An exact copy is required of every line from the one with "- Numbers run" through the end of the data below, and the pictures must stay out of it.

┏━━

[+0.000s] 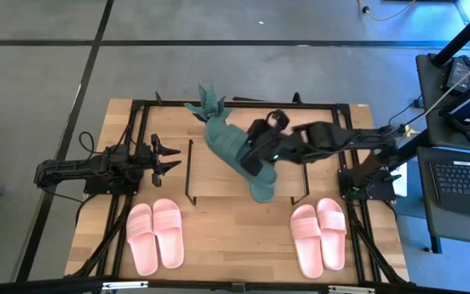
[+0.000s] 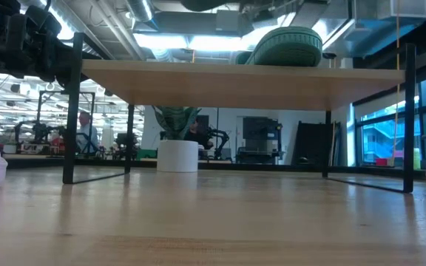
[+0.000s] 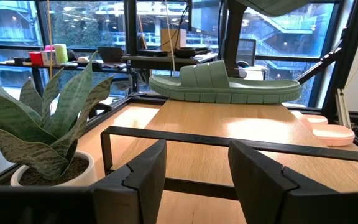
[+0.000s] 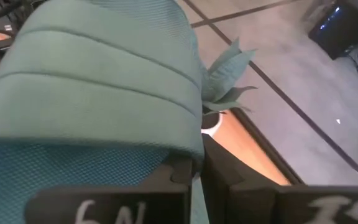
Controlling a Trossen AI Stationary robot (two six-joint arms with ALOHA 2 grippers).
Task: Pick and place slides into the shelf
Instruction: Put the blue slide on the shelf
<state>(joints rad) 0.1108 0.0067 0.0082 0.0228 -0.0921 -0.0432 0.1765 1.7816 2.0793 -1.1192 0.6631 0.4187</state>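
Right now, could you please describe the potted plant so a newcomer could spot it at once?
Start at the low wooden-topped shelf mid-table. Beyond its far edge stands a small white pot of stiff, pointed, mottled green leaves. It is the only plant; everything else nearby is rubber slides.

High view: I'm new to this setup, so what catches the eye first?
A dark green rubber slide lies on the low shelf's light wooden top board, with the right gripper shut on its partner above it. Two light pink pairs wait on the table in front.
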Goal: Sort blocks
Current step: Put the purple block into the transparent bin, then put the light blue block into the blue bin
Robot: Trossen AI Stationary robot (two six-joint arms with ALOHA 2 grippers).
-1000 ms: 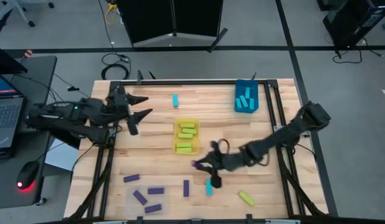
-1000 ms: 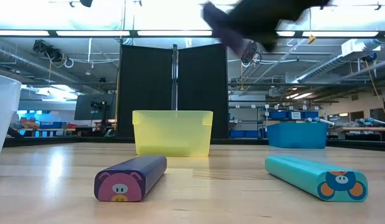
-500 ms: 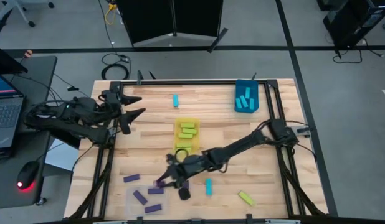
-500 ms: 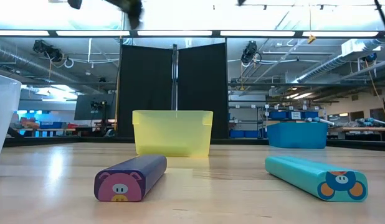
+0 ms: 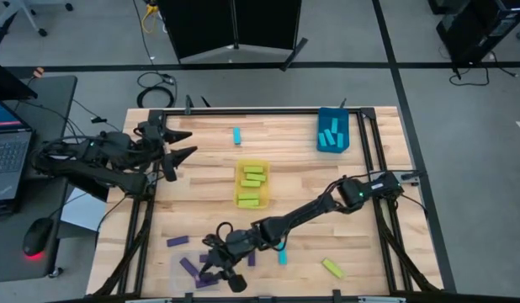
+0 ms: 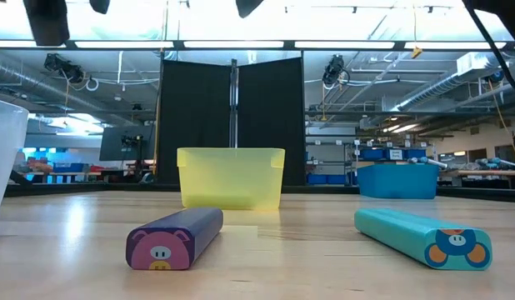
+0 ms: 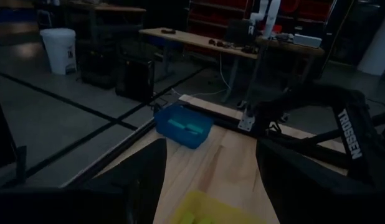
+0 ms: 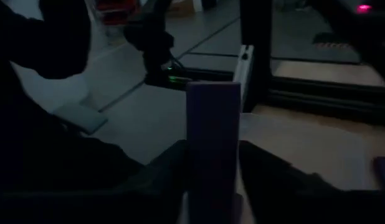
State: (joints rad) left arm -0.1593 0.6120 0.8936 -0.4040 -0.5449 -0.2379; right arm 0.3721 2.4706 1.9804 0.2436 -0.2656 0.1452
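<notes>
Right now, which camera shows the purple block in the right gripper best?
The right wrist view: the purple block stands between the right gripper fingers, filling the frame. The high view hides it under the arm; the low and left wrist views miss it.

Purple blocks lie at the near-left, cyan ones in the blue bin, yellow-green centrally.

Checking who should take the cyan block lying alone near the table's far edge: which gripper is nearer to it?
Left. The left gripper hovers just beside the cyan block; the right gripper is across the table, over the purple blocks.
</notes>
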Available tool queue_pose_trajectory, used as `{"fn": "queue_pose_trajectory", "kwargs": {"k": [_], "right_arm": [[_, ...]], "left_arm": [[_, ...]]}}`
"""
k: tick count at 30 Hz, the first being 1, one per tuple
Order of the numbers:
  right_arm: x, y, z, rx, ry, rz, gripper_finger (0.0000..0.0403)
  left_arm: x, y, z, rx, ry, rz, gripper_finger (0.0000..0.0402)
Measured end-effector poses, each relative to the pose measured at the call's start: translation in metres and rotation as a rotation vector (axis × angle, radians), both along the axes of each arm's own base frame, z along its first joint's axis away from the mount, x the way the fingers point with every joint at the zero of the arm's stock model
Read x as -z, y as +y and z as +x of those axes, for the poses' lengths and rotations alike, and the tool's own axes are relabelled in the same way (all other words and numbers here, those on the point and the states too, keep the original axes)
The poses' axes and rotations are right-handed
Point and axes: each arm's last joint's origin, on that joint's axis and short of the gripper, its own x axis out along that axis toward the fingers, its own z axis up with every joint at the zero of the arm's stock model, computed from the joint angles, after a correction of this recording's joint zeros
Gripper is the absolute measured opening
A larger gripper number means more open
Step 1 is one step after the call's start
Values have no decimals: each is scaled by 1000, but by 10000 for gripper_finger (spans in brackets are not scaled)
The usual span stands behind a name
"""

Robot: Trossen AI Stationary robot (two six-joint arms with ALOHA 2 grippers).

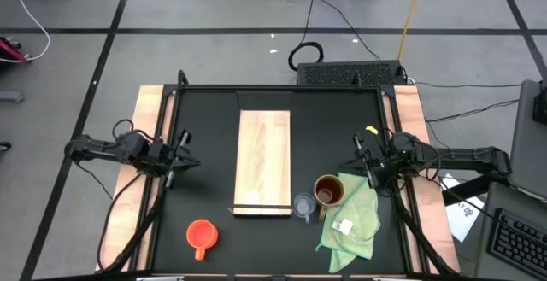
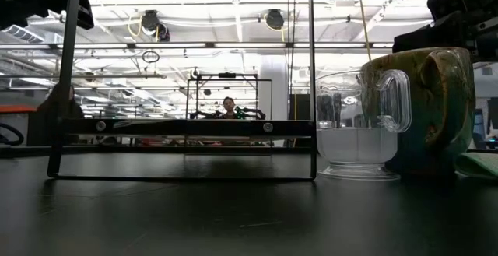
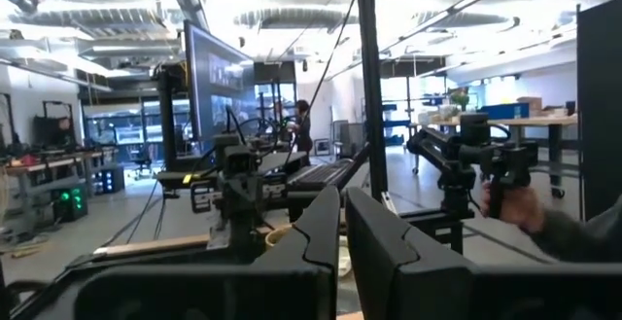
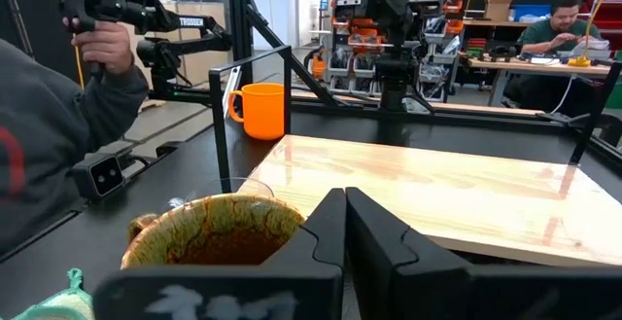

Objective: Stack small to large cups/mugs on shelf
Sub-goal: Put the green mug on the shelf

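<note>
At seven o'clock from the right tool, fingers nearly closed and empty, stands the brown mug; the left tool is farther.

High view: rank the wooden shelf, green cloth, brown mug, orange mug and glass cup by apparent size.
1. wooden shelf
2. green cloth
3. orange mug and brown mug, too alike to rank
4. glass cup

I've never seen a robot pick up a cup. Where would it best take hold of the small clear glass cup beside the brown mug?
Probably by the rim of the small clear glass cup, from straight above with the right hand, which is nearest. It stands upright and open on top, and the brown glazed mug crowds one side, so a side approach looks tight.
</note>
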Motion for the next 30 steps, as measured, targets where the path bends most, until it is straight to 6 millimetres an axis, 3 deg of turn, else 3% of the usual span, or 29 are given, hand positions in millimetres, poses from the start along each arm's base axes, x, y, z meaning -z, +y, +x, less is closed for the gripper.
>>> {"fn": "queue_pose_trajectory", "kwargs": {"k": [9, 16, 30], "right_arm": [[-3, 0, 0, 0, -35, -6, 0], [-13, 0, 0, 2, -147, -62, 0], [-12, 0, 1, 5, -163, -168, 0]], "left_arm": [[-4, 0, -1, -36, -68, 96, 26], [-4, 0, -1, -23, -61, 55, 26], [-4, 0, -1, -4, -44, 3, 26]]}}
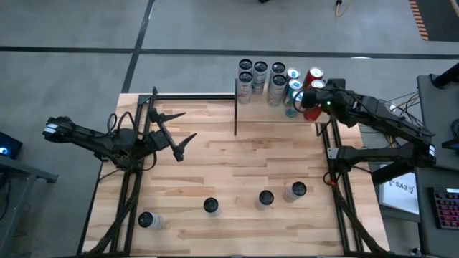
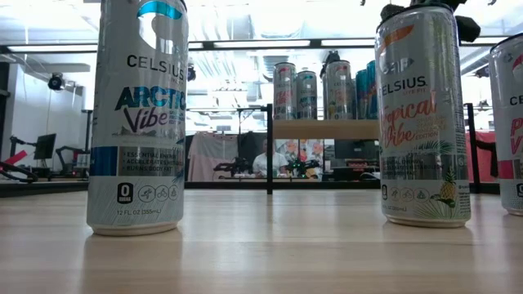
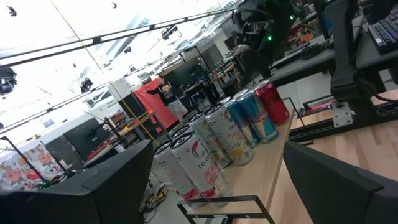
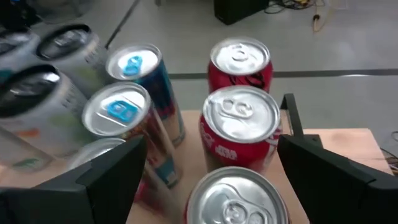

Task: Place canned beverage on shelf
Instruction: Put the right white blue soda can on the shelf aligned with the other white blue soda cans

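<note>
Several beverage cans [image 1: 276, 77] stand upright on the shelf [image 2: 327, 129] at the table's far edge, right of the middle; the left wrist view shows them in a row [image 3: 224, 137]. My right gripper [image 1: 303, 97] hangs open above the shelf's right end. In its wrist view its fingers [image 4: 106, 174] stand either side of the red cans [image 4: 239, 118], clear of them, with blue-topped cans [image 4: 124, 109] beside. My left gripper [image 1: 183, 127] waits open above the table's left half, holding nothing.
Several more cans stand on the table's near half: [image 1: 147, 219], [image 1: 211, 206], [image 1: 266, 198], [image 1: 295, 190]. Two of them fill the low view [image 2: 137, 114], [image 2: 421, 114]. A black post [image 1: 236, 107] marks the shelf's left end. Arm frames run along both table sides.
</note>
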Controlling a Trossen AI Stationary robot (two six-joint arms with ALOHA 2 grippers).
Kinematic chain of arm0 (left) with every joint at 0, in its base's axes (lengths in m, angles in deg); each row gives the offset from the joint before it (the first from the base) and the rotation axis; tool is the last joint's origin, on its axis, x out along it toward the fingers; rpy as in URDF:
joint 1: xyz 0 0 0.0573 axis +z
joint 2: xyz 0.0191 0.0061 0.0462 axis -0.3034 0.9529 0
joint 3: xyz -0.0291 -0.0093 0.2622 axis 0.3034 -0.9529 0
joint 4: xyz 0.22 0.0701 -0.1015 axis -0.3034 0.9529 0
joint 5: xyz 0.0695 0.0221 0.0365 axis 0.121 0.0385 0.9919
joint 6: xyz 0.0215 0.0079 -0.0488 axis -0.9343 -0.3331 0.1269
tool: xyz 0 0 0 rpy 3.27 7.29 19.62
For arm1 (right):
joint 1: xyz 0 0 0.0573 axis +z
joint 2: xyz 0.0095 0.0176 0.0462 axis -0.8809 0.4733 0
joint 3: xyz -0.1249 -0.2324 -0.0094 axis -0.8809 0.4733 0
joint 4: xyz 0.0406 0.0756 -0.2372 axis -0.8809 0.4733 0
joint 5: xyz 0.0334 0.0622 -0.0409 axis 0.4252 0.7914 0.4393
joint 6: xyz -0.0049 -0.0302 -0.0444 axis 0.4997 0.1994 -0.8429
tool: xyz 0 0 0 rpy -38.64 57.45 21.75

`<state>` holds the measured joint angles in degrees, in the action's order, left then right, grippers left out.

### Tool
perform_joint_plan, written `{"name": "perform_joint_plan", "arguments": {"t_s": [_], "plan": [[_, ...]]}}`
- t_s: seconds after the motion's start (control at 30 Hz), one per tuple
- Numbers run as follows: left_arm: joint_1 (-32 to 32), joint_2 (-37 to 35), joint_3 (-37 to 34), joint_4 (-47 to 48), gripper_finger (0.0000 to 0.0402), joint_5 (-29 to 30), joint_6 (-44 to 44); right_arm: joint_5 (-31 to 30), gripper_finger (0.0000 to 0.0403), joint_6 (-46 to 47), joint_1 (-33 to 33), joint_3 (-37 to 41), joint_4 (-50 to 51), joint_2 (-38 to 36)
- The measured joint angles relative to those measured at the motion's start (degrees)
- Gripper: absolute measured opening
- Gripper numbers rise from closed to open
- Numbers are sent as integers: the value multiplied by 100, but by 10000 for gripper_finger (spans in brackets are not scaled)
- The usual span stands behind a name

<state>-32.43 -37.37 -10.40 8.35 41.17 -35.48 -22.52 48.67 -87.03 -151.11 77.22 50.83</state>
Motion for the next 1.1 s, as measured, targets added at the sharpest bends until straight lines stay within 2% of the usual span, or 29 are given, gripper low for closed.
{"name": "perform_joint_plan", "arguments": {"t_s": [0.4, 0.7, 0.87, 1.03, 1.1], "plan": [[0, 59, 0, -13, 345, -18, 24, 764, 352, -306, 15, -474, -8, 0], [0, 59, 0, -17, 345, -22, 48, 2353, 347, -580, 89, -491, -177, 24], [-2, 69, 0, -15, 345, -26, 217, 2662, 327, -1019, 501, -491, -890, 99], [-7, 89, 0, 23, 345, -66, 1084, 2667, 308, -1441, 1282, -491, -1503, 244], [-24, 95, 0, 25, 345, -256, 1501, 2670, 299, -1551, 1619, -491, -1676, 315]]}}
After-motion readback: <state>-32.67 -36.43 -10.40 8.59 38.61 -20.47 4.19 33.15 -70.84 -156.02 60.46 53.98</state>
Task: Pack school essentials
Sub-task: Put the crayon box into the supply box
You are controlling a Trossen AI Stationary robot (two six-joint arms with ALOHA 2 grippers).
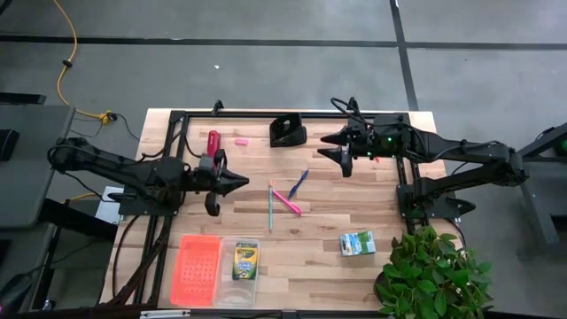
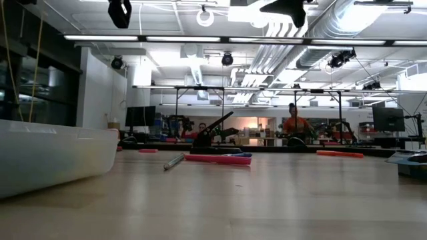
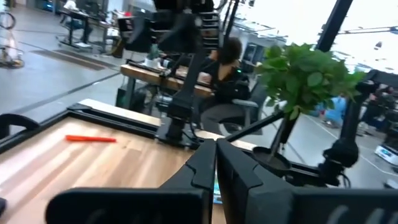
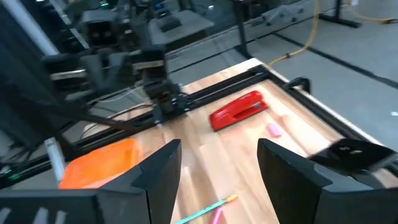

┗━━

TASK RESPONSE:
- Numbers run as follows: left_arm: joint_1 (-32 to 32), joint_2 (-37 to 35), joint_3 (-37 to 34), joint_4 (-47 to 48), gripper_finger (0.0000 to 0.0402), joint_5 (-29 to 30), joint_6 (-44 to 44); right_arm: joint_5 (-31 to 30), gripper_finger (0.0000 to 0.0403), joint_6 (-46 to 47), joint_1 (-33 to 33), joint_3 (-37 to 41), joint_4 (-50 to 51), joint_2 (-38 to 36)
- The measured joint angles relative to those measured at the motion's start (degrees)
- Gripper: absolute measured opening
- Gripper numbers rise from closed to open
- Numbers are sent as integers: the value multiplied by 100, but by 10000 for gripper_finger (spans in brackets are not scaled)
- The usual span stands behind a name

<state>-32.43 -37.37 -10.40 8.35 41.17 -35.48 -22.52 48.67 -87.03 -151.11 77.22 50.83</state>
Motion for the next 1.1 s, as measured, targets added at the sharpest bends until straight lines stay within 2% of the usual span, or 29 are given, gripper low for closed.
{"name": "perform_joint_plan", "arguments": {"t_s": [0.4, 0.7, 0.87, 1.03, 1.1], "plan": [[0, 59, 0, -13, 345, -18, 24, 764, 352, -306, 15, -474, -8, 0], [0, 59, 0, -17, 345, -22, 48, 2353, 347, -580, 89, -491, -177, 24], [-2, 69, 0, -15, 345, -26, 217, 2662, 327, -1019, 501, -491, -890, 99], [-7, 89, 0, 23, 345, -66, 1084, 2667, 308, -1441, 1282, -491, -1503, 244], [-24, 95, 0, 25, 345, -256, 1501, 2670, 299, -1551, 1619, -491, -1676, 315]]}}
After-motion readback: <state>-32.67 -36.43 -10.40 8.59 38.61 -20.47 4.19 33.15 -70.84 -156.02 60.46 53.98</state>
Task: Pack school essentials
Sub-task: Put the crayon box into the supply box
You are controlling a Trossen AI Stationary robot (two six-joint arms with ALOHA 2 grippers).

No additional answer text is required.